Der kommende Sonntag ist der zweite Sonntag im Mai. Muttertag! In der Liste der verhassten Feiertage wird dieser Ehrentag für die Mütter unserer Gesellschaft vermutlich nur noch von Weihnachten getoppt. Aber im Spitzenfeld der jährlich wiederkehrenden Ärgertage liegt er zweifelsohne ganz vorne. Das gilt für viele Mütter ebenso wie für viele Kinder. Wie also umgehen mit dem zweiten Sonntag im Mai?
Zunächst erscheint es ganz einfach: Wer Muttertag für sich ablehnt, der schafft ihn halt ganz einfach ab. Aber was ist, wenn die eigene Mutter Wert darauf legt? Was ist, wenn die Kinder mit einem Frühstückstablett morgens um 6 Uhr im Schlafzimmer auftauchen und man genau weiß, wie jetzt die Küche ausschaut? Was tun, wenn Freunde und Verwandte einen rund um den Muttertag fragen, wann man nun selbst endlich gedenkt, Mutter zu werden?
Aber auch anders herum ist es nicht immer ganz leicht. Wie geht man damit um, wenn man selbst zumindest einmal im Jahr ein „Danke“ hören würde? Was macht man, wenn man der Mutter zum Muttertag alles Liebe wünscht und zu hören bekommt, man solle sich lieber regelmäßig um sie kümmern statt einmal im Jahr mit einem Blumenstrauß zu kommen?
Wohin also mit all dem Ärger, wenn wieder einmal die eigenen Wünsche und Bedürfnisse so gar nicht zu dem Verhalten der Menschen im sozialen Umfeld passen? Im Grunde gilt für solche Anlässe das gleiche, das für alle Quellen des Ärgers gilt: Tief durchatmen und nicht der Versuchung aufsitzen, den anderen für den Grund des Ärgers zu halten. Ärger kommt immer aus uns selbst.
Wenn ich mich ärgere, sind nicht die anderen schuld
Speziell rund um den Muttertag kommen viele Klientinnen zu mir, die von den Erwartungen ihrer Mütter, Partner oder Kinder genervt sind. Frage ich ein bisschen genauer nach, dann landen wir häufig bei alten Verletzungen und Enttäuschungen. Sie machen es heute so schwer, unbeschwert über das gesamte Bündel an Erwartungen der anderen hinwegzusehen und ohne größere Gefühlswallungen eine klare Entscheidung zu treffen: entweder mitzuspielen und dem anderen seine Freude zu lassen oder sich abzugrenzen.
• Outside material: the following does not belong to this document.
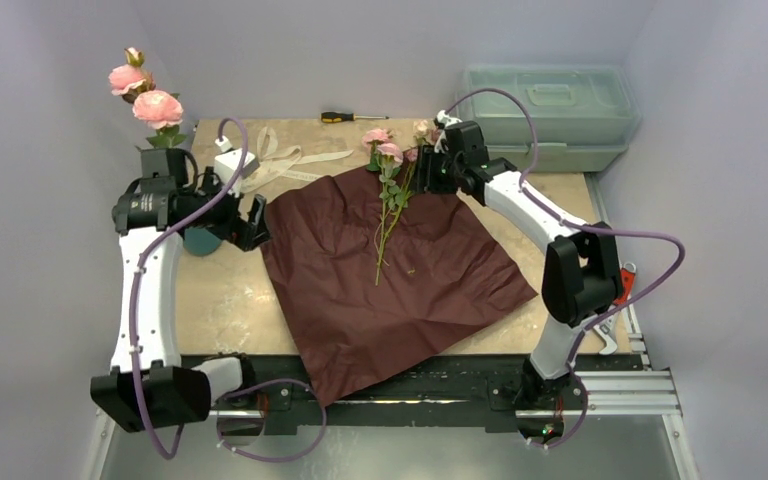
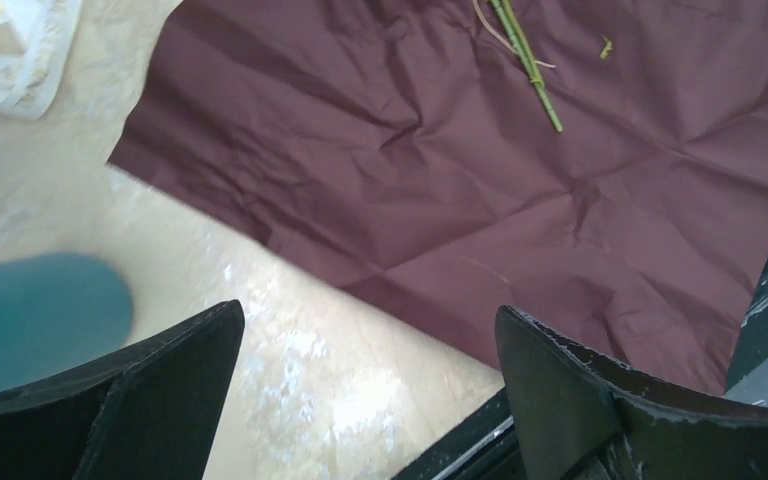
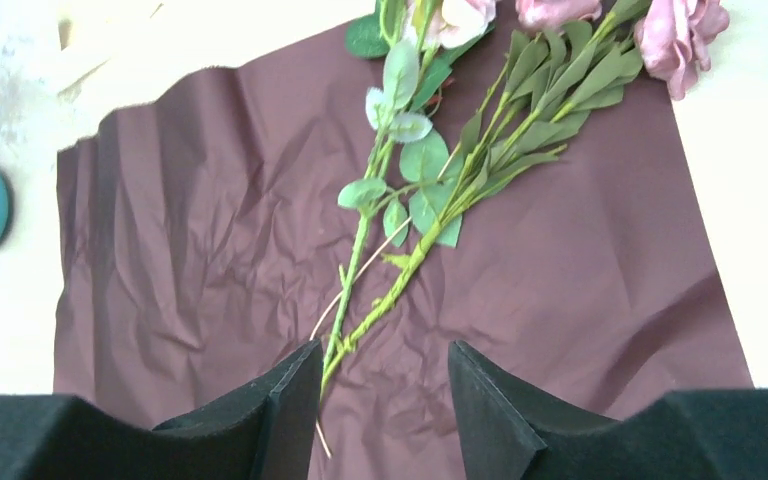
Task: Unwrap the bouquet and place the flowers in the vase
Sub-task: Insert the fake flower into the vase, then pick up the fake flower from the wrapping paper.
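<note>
On the beige table [image 1: 230, 300], between lilac walls [image 1: 360, 50], paper [image 1: 430, 280] lies flat under the flowers [image 1: 390, 200]; left gripper [image 2: 370, 310] gapes beside the vase [image 1: 200, 242], right gripper [image 3: 385, 347] half-spread over their stems.

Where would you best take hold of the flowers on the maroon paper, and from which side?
Grip the flowers by their bare lower stems, below the leaves, where they run close together. Come from above, closing across them: they lie flat on the wrapping paper, and the blooms and leaves at the far end are bulky. The right end effector hovers over that stem end.
</note>
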Tool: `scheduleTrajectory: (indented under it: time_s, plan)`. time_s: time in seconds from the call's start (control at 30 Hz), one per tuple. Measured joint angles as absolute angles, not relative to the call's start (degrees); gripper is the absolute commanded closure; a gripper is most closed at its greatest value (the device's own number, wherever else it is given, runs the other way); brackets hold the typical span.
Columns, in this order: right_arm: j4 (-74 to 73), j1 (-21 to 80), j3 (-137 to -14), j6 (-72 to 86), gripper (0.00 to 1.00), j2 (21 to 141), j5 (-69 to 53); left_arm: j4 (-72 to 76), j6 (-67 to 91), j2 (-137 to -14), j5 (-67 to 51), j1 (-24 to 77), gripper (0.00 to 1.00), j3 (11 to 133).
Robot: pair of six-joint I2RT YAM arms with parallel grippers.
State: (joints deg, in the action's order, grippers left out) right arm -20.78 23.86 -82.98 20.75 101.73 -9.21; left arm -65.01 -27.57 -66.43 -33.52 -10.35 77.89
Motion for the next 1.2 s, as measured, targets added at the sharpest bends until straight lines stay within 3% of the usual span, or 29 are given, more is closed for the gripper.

Aber was kannst du tun? Der alten Mutter die Kränkungen der Kindheit ins Gesichts zu schleudern, davor schrecken doch die meisten zurück. Mit gutem Grund. Denn der Ärger gilt ja nicht der Mutter, wie sie heute vor einem sitzt sondern der Mutter der Kindheit. Ich rate meinen Klientinnen, all ihren Gefühlen Raum zu geben, sie auszusprechen, herauszuschreien, auszutoben. Ab allein, im „stillen Kämmerlein“ oder bei mir in der Beratung. Danach hilft es, sich hinzusetzen und die Augen zu schließe. Stell dir vor, wie deine Mutter und du kleine, etwa gleichalte Kinder sind und sich über ihren Schmerz unterhalten. Nach solch einer meditativen Begegnung kann man die Mutter vielleicht mit anderen Augen sehen und ohne Ärger ihren Muttertags-Bedürfnissen entsprechen. Und wenn nicht, kann man ja noch immer auf Distanz gehen.